_WHAT YOU HAVE TO DO_: Report each line of the records below that holds the word "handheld".

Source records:
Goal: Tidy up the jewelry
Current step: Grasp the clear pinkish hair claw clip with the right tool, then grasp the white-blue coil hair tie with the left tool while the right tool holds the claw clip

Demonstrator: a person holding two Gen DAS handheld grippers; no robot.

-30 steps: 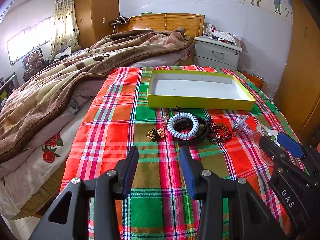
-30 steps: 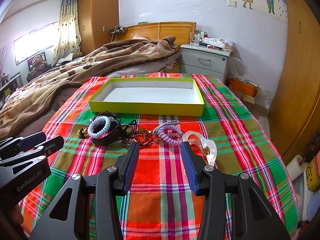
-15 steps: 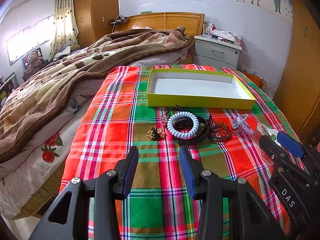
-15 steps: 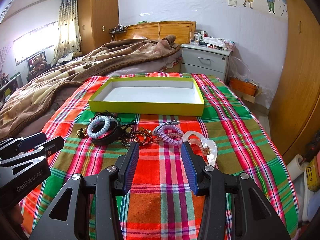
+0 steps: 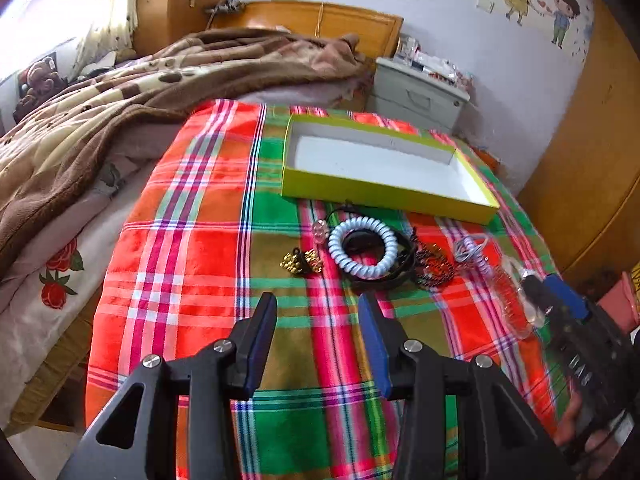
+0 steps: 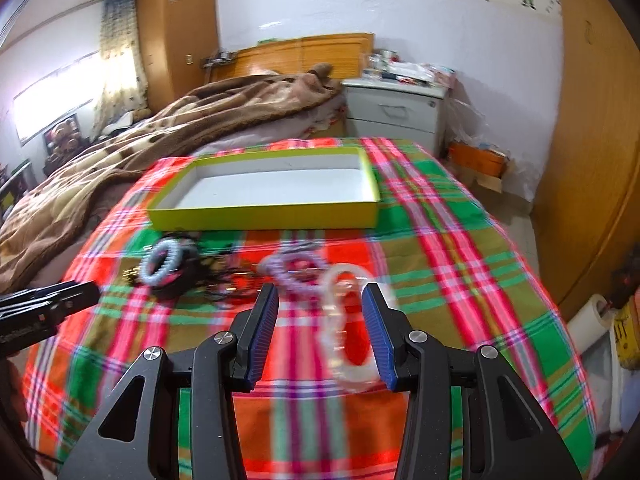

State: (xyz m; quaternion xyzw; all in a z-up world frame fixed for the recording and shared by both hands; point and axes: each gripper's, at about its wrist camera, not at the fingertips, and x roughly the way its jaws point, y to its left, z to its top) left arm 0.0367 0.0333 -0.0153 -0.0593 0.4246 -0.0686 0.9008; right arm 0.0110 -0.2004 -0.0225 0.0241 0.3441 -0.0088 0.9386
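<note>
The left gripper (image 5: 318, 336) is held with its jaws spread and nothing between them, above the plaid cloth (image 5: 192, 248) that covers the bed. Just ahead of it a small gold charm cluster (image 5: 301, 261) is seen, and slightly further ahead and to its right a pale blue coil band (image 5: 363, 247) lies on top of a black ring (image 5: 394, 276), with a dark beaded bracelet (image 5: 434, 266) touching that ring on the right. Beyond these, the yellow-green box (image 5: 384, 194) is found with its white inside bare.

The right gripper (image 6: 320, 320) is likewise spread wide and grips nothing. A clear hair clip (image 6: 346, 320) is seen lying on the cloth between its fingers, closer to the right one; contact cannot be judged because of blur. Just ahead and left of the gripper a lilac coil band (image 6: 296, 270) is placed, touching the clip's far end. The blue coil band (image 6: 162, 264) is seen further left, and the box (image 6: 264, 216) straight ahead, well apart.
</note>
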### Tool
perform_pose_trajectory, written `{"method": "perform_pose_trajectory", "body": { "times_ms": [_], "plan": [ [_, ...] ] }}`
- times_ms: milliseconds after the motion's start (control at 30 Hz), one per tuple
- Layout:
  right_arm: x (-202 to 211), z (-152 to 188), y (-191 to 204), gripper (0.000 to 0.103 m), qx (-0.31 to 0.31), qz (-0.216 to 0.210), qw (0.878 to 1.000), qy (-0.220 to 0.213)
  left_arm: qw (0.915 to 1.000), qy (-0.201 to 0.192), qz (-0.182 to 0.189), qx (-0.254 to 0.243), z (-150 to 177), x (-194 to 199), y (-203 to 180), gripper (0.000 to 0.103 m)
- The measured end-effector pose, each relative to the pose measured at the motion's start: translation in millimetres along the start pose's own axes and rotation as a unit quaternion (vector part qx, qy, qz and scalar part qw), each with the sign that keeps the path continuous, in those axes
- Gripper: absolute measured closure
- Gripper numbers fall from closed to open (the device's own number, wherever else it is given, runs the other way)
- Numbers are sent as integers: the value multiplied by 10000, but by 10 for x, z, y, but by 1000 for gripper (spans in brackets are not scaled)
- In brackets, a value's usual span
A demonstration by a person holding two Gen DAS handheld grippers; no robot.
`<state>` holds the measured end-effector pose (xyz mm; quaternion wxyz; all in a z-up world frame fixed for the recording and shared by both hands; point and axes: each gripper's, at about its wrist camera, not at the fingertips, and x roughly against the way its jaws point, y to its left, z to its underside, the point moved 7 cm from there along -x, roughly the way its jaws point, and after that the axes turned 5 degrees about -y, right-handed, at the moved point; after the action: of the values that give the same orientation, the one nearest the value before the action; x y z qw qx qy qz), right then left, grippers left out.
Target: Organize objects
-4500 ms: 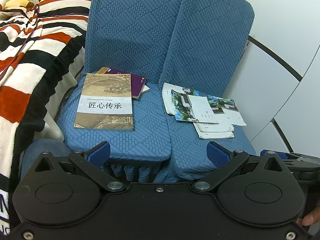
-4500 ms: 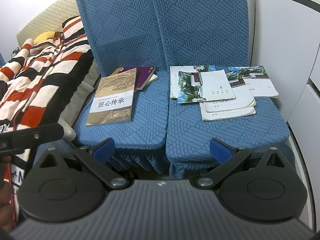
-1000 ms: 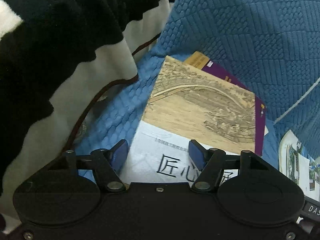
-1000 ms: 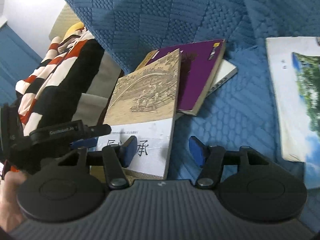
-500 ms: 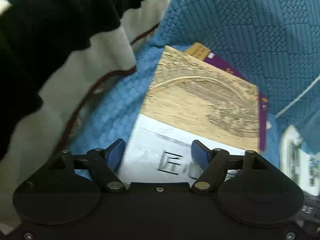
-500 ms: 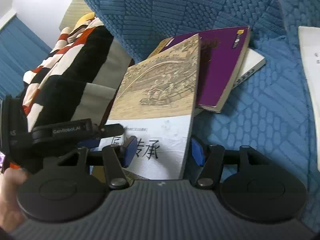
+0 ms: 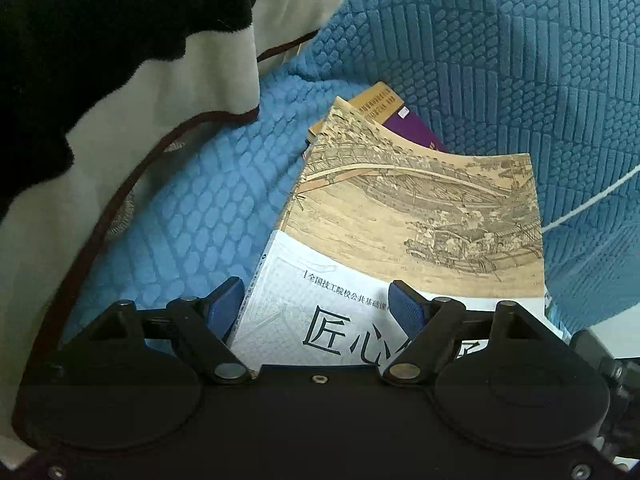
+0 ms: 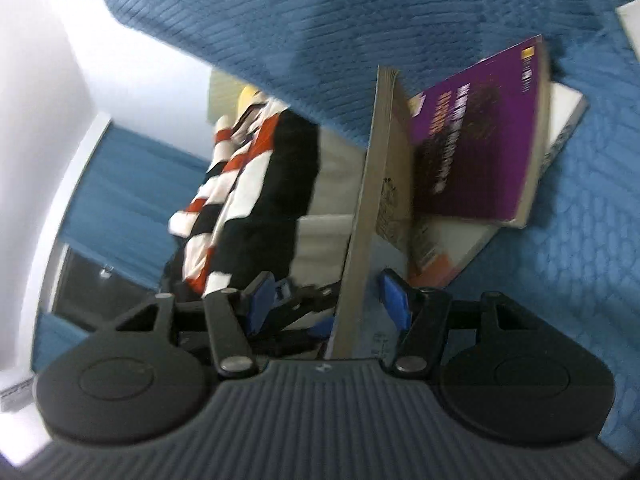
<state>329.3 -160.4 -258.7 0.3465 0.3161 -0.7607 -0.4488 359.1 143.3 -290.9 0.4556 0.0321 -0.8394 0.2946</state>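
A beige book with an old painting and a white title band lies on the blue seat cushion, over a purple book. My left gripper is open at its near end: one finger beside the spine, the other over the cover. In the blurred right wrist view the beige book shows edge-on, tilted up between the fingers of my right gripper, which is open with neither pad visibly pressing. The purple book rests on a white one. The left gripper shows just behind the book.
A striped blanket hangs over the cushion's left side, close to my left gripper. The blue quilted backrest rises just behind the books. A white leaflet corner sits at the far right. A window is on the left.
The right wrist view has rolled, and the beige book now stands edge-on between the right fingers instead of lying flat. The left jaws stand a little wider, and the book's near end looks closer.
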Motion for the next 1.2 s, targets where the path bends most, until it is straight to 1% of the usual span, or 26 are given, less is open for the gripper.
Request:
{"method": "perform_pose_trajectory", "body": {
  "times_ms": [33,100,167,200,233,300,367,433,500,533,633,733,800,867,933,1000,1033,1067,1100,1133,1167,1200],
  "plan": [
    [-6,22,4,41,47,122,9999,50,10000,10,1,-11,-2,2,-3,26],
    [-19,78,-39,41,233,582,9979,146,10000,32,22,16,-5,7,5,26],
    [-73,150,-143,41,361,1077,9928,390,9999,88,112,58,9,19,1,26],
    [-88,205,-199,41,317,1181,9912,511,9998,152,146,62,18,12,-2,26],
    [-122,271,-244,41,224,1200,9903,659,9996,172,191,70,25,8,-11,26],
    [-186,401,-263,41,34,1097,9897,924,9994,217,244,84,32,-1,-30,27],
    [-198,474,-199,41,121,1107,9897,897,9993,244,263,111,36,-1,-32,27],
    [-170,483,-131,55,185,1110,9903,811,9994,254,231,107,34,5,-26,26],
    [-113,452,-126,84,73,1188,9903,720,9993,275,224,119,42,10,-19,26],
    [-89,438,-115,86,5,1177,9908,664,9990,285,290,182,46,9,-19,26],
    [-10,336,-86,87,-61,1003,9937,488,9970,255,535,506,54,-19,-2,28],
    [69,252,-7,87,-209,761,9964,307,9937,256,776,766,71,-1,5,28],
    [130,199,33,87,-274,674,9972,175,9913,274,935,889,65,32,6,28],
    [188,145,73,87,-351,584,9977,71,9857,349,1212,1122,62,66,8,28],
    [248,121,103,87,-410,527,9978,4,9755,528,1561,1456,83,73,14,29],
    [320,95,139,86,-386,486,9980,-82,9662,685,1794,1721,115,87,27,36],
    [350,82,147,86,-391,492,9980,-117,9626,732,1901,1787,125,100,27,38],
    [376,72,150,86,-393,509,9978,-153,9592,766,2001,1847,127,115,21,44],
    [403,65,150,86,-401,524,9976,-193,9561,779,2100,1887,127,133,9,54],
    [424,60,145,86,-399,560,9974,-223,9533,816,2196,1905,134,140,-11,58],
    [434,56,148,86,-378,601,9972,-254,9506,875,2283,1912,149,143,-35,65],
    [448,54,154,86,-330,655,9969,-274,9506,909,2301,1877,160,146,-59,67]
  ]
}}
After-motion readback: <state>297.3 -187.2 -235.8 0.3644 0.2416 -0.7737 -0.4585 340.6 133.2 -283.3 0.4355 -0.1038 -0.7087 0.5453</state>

_TASK OUTPUT_:
Demonstrator: a person holding two Gen DAS handheld grippers; no robot.
A demonstration by a person holding two Gen DAS handheld grippers; no robot.

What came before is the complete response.